日本語の五母音を二軸にプロットする。

 子音の研究が思うように進まないので、ここ二ヶ月ほど母音で遊んでいた。本日の日記ではそのことについて書く。

 日本語の五母音を語るとき、工学的にも、文系の音韻論でも、二軸で語られることが多い。ただし、その表現方法はそれぞれの分野で全く異なっている。文系の音韻論では、口の前の方で発音されるか後ろの方で発音されるかという軸と、口を大きく開くか小さく開くかの軸で語られる(外語の場合にはさらに唇の形状が丸いか平たいかによっても分かれる)。一方、音声工学では低い方から二つのフォルマント(スペクトルの山の部分)の周波数がどのあたりにあるかによって語られる。どちらにしろ、シンプルに二つの軸によって語られている。

 では、実際に五母音について音声認識などの処理をするときにいくつの軸を使っているかといえば、10から40ほどである。二次元よりはずっと多い。これは母音のみならず子音にも対応しなければならないからだと思うのだが、この次元の多さのせいでパラメータの学習が大変になっているという弊害もあるのではないかと思う(分散共分散行列なんかは、分散のみの対角行列に近似されてしまっている)。そこで、五母音を単純な計算で二次元で語ることはできないのだろうかと試行錯誤してみた。音声とスクリプトはSkyDriveにアップロードした。なお、フォルマントをそのまま音声認識の特徴とする人が少ないのは、フォルマントの自動抽出精度が低いからである。

 一つ目の軸は、スペクトルの重心にしてみることにした。大雑把にいえば、スペクトルを正規化して重みつき和をとっただけである。音声データとしては自分の声を含めて三名分を使ったのだが、概ね、「い」「え」「あ」「うお」の順番に並んだ(「う」と「お」はほぼ同じ数値)。だいたい文系の音韻論のとおりに並んだ。

 二つ目の軸は、重みつき和をとるときの重みを変えてみることにした。スペクトルの振幅がよく変動する周波数が「重要な」周波数であると大胆に(かつ曖昧に)仮定し、「重要さ」に応じて重みを定めた。結果として、概ね「あ」「えお」「いう」の順番に並んだ(「え」と「お」、および「い」と「う」は話者によってひっくり返る)。だいたい文系の音韻論のとおりに並んだ。

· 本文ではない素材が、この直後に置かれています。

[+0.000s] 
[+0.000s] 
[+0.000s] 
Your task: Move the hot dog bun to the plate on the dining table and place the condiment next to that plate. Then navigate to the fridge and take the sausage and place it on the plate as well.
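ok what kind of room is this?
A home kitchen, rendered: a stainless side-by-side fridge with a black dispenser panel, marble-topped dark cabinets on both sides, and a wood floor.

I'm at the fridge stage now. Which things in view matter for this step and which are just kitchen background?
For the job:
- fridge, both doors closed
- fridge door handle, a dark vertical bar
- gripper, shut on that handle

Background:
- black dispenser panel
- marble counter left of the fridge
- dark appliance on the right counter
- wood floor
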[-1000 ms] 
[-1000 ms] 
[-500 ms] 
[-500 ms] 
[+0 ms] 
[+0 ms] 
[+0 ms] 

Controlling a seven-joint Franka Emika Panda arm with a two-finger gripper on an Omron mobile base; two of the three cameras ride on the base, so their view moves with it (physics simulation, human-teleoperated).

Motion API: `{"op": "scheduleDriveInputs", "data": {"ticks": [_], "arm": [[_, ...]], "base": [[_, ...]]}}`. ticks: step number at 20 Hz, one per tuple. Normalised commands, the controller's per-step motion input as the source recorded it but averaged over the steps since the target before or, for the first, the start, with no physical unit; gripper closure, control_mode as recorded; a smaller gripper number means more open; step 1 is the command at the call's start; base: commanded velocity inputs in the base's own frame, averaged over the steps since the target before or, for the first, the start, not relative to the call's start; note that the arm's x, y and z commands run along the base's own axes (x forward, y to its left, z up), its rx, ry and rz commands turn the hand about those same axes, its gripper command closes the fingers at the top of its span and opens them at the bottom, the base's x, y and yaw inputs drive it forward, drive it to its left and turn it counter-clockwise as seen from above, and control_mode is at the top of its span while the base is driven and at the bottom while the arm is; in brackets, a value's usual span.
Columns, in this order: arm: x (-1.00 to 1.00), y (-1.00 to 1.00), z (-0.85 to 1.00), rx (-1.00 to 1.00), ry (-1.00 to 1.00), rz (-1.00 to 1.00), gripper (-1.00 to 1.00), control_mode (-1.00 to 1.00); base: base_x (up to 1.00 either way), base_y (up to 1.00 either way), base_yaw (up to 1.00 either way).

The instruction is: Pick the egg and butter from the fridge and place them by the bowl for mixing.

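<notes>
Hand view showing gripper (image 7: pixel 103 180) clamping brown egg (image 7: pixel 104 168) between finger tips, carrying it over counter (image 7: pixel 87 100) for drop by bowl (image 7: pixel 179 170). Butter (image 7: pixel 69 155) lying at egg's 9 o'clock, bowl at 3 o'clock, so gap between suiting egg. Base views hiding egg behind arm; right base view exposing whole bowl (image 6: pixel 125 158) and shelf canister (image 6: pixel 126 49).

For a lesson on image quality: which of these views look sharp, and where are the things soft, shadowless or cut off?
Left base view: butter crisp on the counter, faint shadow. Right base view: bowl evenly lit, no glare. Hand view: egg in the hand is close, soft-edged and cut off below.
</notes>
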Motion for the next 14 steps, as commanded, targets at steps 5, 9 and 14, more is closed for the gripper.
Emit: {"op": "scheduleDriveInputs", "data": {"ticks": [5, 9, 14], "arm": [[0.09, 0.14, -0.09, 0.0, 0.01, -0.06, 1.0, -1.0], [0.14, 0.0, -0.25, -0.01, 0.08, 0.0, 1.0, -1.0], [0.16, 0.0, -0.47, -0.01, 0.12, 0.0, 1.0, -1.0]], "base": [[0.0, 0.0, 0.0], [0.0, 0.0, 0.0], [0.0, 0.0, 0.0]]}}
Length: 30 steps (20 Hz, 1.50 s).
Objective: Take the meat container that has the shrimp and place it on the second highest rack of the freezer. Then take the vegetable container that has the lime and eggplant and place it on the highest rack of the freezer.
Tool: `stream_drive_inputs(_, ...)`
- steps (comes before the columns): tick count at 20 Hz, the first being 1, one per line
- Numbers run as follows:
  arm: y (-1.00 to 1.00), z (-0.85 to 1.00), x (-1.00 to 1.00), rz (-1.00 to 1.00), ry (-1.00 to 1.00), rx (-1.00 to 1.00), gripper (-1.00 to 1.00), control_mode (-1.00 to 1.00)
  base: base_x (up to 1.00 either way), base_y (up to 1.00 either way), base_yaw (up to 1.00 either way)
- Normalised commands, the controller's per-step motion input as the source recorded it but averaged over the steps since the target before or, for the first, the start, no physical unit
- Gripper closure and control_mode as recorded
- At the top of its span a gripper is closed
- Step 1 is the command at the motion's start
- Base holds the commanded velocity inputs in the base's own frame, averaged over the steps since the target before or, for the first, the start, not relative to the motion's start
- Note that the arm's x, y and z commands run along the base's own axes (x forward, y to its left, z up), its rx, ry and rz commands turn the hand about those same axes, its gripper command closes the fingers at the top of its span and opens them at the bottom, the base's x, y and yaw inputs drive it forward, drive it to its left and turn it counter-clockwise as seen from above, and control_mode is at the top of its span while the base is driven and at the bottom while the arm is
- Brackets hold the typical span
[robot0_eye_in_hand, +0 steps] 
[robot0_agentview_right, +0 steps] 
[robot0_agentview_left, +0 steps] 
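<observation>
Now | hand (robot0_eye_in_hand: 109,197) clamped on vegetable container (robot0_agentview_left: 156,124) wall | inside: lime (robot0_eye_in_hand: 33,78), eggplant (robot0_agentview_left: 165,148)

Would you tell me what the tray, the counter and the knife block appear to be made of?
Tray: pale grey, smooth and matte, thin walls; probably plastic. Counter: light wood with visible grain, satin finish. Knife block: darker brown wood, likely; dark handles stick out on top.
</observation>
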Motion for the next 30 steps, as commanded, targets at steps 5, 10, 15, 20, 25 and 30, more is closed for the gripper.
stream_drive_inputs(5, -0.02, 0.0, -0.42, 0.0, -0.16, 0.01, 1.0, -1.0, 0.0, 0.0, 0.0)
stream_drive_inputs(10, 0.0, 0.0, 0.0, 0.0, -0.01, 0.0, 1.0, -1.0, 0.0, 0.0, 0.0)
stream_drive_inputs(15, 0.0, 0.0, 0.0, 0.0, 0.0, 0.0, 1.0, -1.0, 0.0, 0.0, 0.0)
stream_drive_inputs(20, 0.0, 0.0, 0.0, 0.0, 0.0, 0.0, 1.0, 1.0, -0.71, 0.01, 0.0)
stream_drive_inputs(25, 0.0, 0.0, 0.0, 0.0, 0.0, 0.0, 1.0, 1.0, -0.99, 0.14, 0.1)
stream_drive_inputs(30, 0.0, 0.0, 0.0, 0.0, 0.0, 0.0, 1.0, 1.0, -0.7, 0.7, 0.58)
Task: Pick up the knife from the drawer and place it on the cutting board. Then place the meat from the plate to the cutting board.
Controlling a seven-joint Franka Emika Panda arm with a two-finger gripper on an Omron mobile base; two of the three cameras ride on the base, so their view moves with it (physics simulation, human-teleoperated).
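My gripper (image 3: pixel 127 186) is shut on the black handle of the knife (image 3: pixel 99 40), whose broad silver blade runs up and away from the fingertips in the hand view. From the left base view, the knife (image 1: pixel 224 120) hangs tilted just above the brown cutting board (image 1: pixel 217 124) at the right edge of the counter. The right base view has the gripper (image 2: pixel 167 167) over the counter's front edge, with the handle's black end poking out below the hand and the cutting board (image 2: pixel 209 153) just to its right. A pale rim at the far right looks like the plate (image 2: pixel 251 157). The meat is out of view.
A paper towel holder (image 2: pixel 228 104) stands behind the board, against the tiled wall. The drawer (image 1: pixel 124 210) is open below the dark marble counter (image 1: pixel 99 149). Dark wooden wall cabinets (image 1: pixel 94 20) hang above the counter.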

 その二軸を使って母音をプロットしたものが以下の図である。「赤:あ」「緑:い」「青:う」「紫:え」「水色:お」である。それなりに三角形に並んでいることが見てとれる。また、母音同士が重なっていないということも注目すべきところである。


図1.二十代後半・男声の「あいうえお」の分布

 別の話者でも実験をおこなった。以下の二名も私の声と似たような結果が得られた。ただし、「い」と「う」が多少重なってしまっている。「い」のような口で「う」と言うことがあるからかもしれない。


図2.二十代前半・男声の「あいうえお」の分布

図3.二十代前半・女声の「あいうえお」の分布

 以上の結果から、音韻論的に意味ありげな二つの軸を作ることができたといえる。また、二次元で五母音の分布が重なることなくプロットすることがほぼ可能であることが実証されたといえるのだろう。せっかく簡単な特徴量ができたので、この特徴量を使って音声認識をしてみたり、何か新しいモデルでも作ってみたりしたいところだが、まずはかねてからの懸案である子音をなんとかしたい。なお、こういった試みは多分五十年以上前の音声工学の黎明期にたくさんなされているはずだが、文献を調べるつもりはない。この二軸に関する研究をさらに進めてみたいと思っている人がいたら、遠慮なく進めてください。